* Exercise requirements *
Return each line below holding the string "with".
=== Data shown ===
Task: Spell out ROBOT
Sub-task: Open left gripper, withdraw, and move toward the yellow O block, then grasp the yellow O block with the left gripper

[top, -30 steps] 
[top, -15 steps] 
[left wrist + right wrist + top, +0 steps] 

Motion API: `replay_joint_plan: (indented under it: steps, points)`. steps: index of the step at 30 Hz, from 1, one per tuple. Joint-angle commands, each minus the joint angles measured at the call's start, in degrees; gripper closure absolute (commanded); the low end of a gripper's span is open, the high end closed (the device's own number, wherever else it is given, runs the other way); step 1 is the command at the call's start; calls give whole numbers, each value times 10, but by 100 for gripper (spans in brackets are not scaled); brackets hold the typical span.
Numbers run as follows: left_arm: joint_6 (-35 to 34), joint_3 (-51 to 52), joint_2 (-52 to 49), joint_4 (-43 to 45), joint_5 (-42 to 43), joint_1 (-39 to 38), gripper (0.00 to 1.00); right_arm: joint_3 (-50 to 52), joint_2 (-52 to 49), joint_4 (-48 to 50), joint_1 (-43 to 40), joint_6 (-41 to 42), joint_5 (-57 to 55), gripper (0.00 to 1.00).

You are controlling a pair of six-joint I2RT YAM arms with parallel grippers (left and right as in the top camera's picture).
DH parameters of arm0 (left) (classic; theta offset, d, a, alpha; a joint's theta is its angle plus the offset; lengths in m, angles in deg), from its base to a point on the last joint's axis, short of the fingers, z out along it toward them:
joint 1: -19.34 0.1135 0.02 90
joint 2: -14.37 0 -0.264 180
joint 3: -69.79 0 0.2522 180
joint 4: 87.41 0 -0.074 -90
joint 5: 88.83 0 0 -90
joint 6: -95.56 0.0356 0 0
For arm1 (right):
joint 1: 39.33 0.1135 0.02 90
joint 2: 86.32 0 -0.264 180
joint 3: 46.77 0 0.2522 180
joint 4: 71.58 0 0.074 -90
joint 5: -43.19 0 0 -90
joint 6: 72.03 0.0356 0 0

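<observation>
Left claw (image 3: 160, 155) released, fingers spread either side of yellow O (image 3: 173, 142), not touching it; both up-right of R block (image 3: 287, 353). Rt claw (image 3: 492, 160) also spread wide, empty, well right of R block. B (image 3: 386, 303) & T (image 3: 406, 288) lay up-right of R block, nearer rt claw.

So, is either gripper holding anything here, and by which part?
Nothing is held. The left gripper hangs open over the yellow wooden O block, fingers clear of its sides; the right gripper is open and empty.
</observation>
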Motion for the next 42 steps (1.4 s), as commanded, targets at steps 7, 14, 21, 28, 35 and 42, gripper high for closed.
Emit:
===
* Task output *
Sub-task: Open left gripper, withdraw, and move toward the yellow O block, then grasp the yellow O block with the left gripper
You are controlling a pair of six-joint I2RT YAM arms with parallel grippers (left and right as in the top camera's picture).

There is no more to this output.